Quanto aos Procuradores-Gerais de Justiça dos Estados, no entanto, se aplicam os dois institutos, o mandato e a escolha por lista tríplice. Entendeu o legislador ordinário que tal lista seria elaborada pelo voto plurinominal de todos os integrantes da respectiva carreira (art. 9º, § 1º da Lei nº 8.625/93).

Não dispôs a lei a respeito da escolha corporativa no âmbito interno do Poder Executivo, excetuado o mandato referido quanto aos colegiados.

No momento em que se discute, porém, um controle externo para o Poder Judiciário que, em contrapartida acena com a extinção da escolha de magistrados e procuradores-chefes pelo chefe do Poder Executivo, avulta a importância do mandato e escolha democrática do chefe de polícia. Tal escolha seria feita pelos dirigentes da polícia civil, os delegados de polícia, integrantes da carreira jurídica de uma instituição subordinada administrativamente ao chefe do Poder Executivo, mas dotada de independência funcional em sua atividade. Não faz sentido a independência funcional de direito sem que o seja de fato, se estiver manietada pelo guante da subordinação estrita.

Recorde-se que o cargo de chefe de polícia agrega extrema responsabilidade, por envolver o trato com um dos bens de maior repercussão na dignidade e qualidade de vida das pessoas, que é a segurança pública. Sendo ocupante de cargo de nomeação e exoneração ad nutum do chefe do Poder Executivo, o chefe de polícia, mesmo agindo em respeito à mais absoluta legalidade no tocante à atividade-fim, fica sujeito à ingerência do governador e sua base de apoio do Poder Legislativo quanto à administração dos recursos de que dispõe a força policial, especialmente a gestão de recursos humanos.

É comum o acesso aos cargos mais preeminentes e às funções gratificadas em geral mediante o espúrio método da bajulação, do conchavo e do QI (‘quem indica’), que implica, muitas vezes, exigência velada do secretário, do deputado ou do prefeito, padrinho do pretendente, a que o chefe de polícia acede, a pedido do governador, que foi quem o nomeou e a quem não convém desagradar. Igualmente a dispensa de determinado servidor operante às vezes se dá em razão do desagrado de quem detém o poder político ou econômico e exerce influência no gabinete, pelo interesse em proteger alguém ou a si próprio de investigações ‘indevidas’.

Eis porque os legisladores constitucionais dos Estados do Rio de Janeiro e Espírito Santo estenderam tais institutos aos delegados de polícia de seus Estados, certamente por entenderem que as autoridades policiais estão intimamente jungidas a parcela de atividades-fim equivalentes do Poder Judiciário e do Ministério Público, qual seja, a repressão de infrações penais.

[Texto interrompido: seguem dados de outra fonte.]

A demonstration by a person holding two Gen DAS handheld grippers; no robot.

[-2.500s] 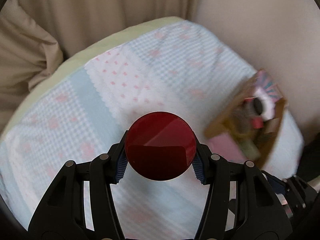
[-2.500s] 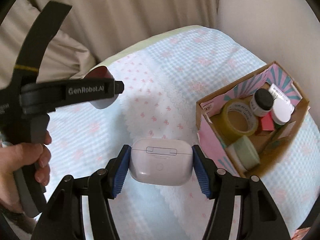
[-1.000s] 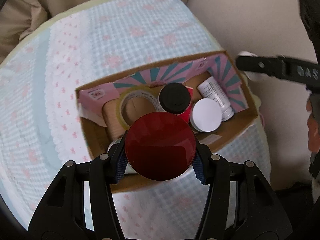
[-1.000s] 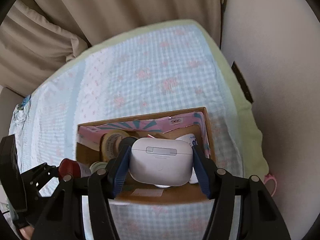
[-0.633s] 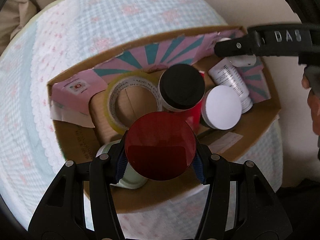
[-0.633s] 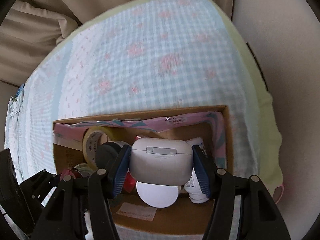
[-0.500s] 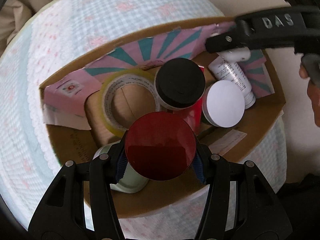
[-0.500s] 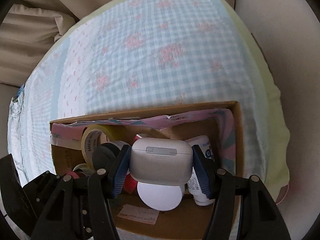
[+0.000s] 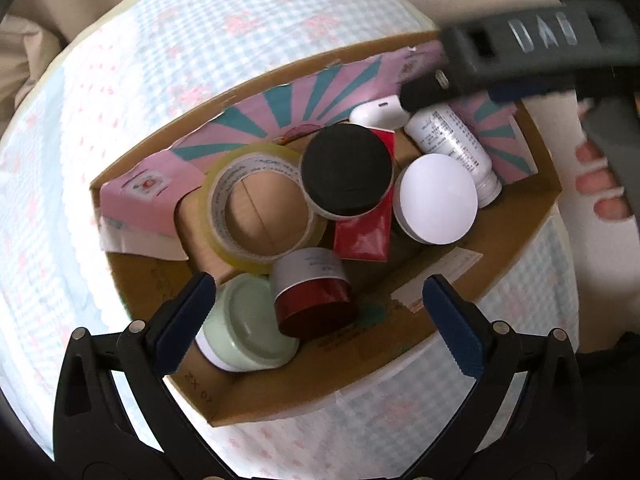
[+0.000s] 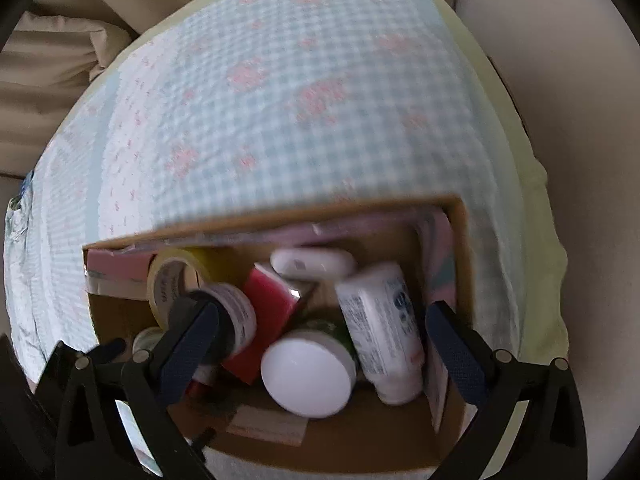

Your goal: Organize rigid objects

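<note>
Releasing is the step in hand: both grippers hang over the cardboard box (image 9: 516,232) on the gingham-covered bed (image 10: 320,100), and both have just been opening. The left gripper (image 9: 319,292) stands wide with nothing pressed between its pads; the red-lidded jar (image 9: 314,300) lies tipped in the near part of the box, against the pale green jar (image 9: 244,324) and tape roll (image 9: 256,208). The right gripper (image 10: 322,320) is likewise spread and empty; the white earbud case (image 10: 312,264) sits by the far wall, behind the white bottle (image 10: 380,328). Next move, in my judgement: lift both straight up clear of the walls. Right view is motion-blurred; labels unreadable. Whether the red jar has settled cannot be told.
</note>
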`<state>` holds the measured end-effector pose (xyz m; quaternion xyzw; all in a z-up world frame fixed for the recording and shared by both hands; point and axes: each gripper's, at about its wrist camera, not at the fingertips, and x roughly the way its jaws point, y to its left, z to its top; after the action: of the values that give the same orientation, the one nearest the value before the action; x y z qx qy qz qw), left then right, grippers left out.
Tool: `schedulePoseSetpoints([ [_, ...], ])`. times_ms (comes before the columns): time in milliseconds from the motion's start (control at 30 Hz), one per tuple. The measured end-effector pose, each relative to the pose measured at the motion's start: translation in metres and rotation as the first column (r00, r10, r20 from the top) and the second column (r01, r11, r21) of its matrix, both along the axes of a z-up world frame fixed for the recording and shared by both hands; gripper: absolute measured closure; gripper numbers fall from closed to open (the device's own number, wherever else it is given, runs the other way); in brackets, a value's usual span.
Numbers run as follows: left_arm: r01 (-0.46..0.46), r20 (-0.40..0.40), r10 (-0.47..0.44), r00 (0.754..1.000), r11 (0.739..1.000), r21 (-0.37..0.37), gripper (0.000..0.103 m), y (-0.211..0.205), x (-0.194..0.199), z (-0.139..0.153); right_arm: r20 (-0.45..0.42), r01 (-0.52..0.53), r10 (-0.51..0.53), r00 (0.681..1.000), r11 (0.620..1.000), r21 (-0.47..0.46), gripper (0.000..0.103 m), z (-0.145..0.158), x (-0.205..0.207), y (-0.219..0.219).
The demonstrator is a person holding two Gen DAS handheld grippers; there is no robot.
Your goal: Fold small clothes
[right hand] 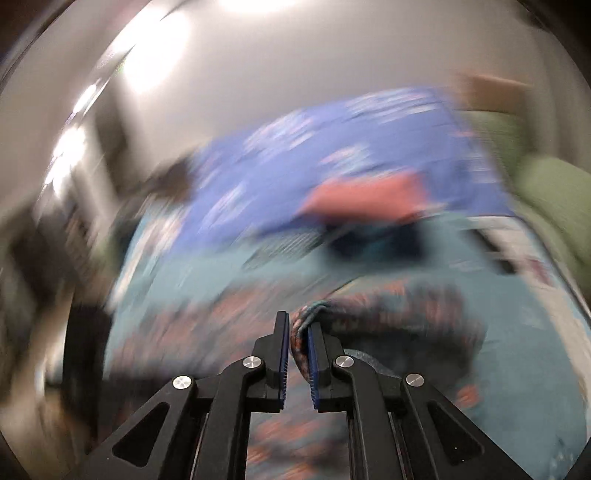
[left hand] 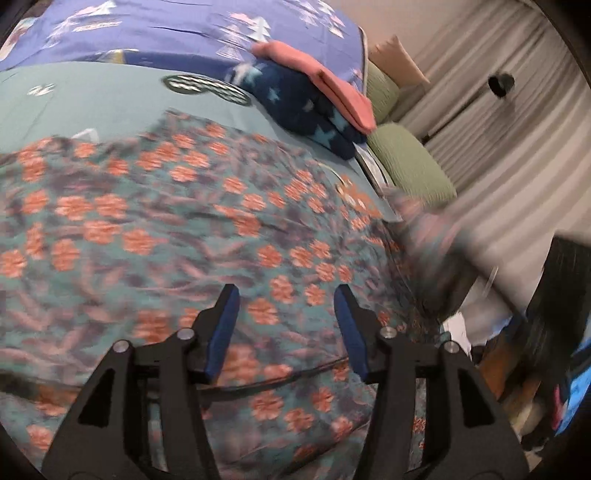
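Note:
A teal garment with orange flowers (left hand: pixel 155 229) lies spread over the bed in the left wrist view. My left gripper (left hand: pixel 286 291) hovers just above its near part, open, with nothing between its blue pads. At the right of that view a corner of the garment (left hand: pixel 424 225) is lifted off the bed and blurred. In the right wrist view my right gripper (right hand: pixel 298 321) is shut on a bunched fold of the flowered garment (right hand: pixel 301 336), and the rest of the cloth (right hand: pixel 399 314) trails down to the bed. That view is heavily blurred.
A folded pink piece (left hand: pixel 325 88) lies on a folded dark blue starred piece (left hand: pixel 306 110) at the bed's far right. The teal bedcover (left hand: pixel 110 103) meets a blue patterned sheet (left hand: pixel 166 22). Green cushions (left hand: pixel 410 162) and a pale curtain (left hand: pixel 498 110) stand beyond the bed's right edge.

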<state>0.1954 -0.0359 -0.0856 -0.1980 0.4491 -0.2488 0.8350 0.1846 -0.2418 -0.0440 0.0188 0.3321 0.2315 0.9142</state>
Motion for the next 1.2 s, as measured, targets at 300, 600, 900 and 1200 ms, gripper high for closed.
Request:
schedulePoseSetpoints([
  [300,-0.029,-0.013,0.028,1.0,0.999,-0.045,0.042,0.028,-0.003,0.003,-0.151,-0.098,0.087,0.985,0.993,-0.067,0.081,-0.05,-0.038,0.022],
  [600,0.007,-0.026,-0.005,1.0,0.997,0.076,0.039,-0.022,0.031,-0.001,-0.19,0.012,-0.014,0.982,1.0,-0.012,0.069,-0.057,-0.057,0.002],
  [900,-0.127,0.093,0.142,0.985,0.979,-0.157,0.1,0.038,0.027,0.048,-0.178,0.048,-0.047,0.983,0.999,0.003,0.064,-0.048,-0.063,-0.001],
  [1200,-0.205,0.067,0.214,0.974,0.971,-0.119,0.05,0.128,-0.075,0.019,-0.18,0.082,-0.079,0.98,0.997,0.009,0.056,-0.043,-0.067,-0.017],
])
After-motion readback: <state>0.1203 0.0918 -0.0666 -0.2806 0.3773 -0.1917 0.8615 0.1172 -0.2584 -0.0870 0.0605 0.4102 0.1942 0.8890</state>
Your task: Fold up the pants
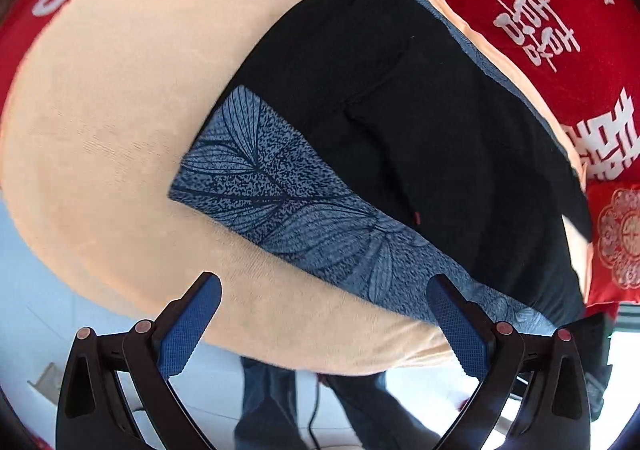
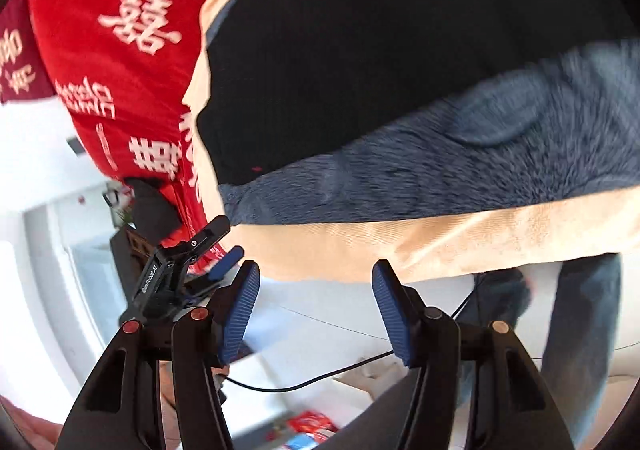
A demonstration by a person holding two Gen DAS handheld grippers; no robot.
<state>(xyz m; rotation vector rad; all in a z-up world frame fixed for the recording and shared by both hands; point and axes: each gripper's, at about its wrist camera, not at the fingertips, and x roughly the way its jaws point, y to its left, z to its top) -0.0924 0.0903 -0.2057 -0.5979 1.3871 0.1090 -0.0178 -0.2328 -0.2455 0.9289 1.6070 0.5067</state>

A constituição capixaba dispôs, em seu Art. 128, § 1º:

Art. 128 (omissis)

...............................................................................................................

§ 1º O delegado-chefe da Polícia Civil será nomeado pelo Governador do Estado dentre os integrantes da última classe da carreira de delegado de polícia da ativa, em lista tríplice formada pelo órgão de representação da respectiva carreira, para mandato de 02 (dois) anos, permitida recondução.”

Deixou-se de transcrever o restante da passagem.